▶ **Instructions to follow**
Leave the pictures out, and transcribe the material below exactly from the line with "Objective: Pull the" to the line with "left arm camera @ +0", both lines included.

▶ **Exercise inputs**
....

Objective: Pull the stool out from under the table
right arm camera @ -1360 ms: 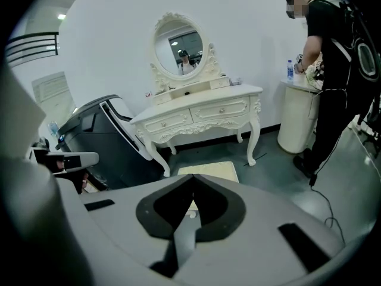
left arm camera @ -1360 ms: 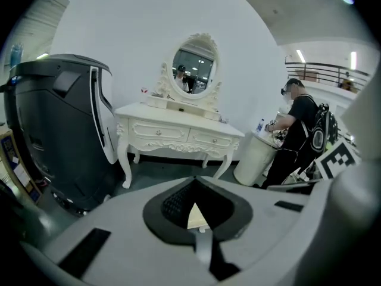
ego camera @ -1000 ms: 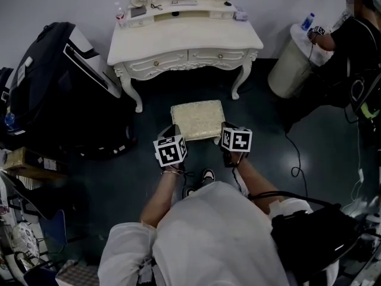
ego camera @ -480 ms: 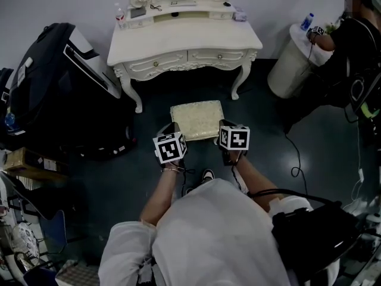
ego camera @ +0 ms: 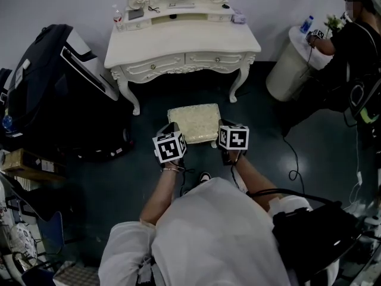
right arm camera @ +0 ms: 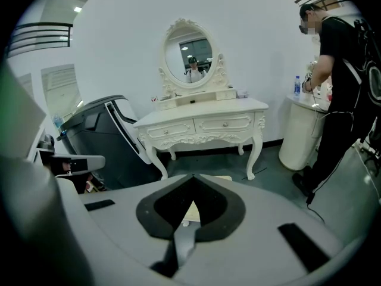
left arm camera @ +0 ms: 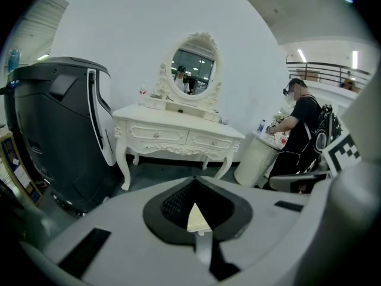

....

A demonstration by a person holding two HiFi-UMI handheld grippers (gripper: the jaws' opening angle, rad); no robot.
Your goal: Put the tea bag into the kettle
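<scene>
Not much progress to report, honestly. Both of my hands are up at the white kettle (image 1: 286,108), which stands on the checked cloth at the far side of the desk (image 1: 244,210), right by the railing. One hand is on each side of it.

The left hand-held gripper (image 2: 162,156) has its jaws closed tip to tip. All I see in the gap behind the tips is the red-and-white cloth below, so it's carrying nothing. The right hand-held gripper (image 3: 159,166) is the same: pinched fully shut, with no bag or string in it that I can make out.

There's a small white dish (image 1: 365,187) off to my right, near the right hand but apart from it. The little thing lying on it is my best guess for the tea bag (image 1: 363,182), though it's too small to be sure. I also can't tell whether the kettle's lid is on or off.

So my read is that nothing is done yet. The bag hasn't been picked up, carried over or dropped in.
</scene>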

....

▶ **Answer to this task**
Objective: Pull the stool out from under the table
right arm camera @ -1360 ms: 
left arm camera @ -1360 ms: 
ego camera @ -1000 ms: 
ego camera @ -480 ms: 
ego camera @ +0 ms: 
right arm camera @ +0 ms: 
left arm camera @ +0 ms: 

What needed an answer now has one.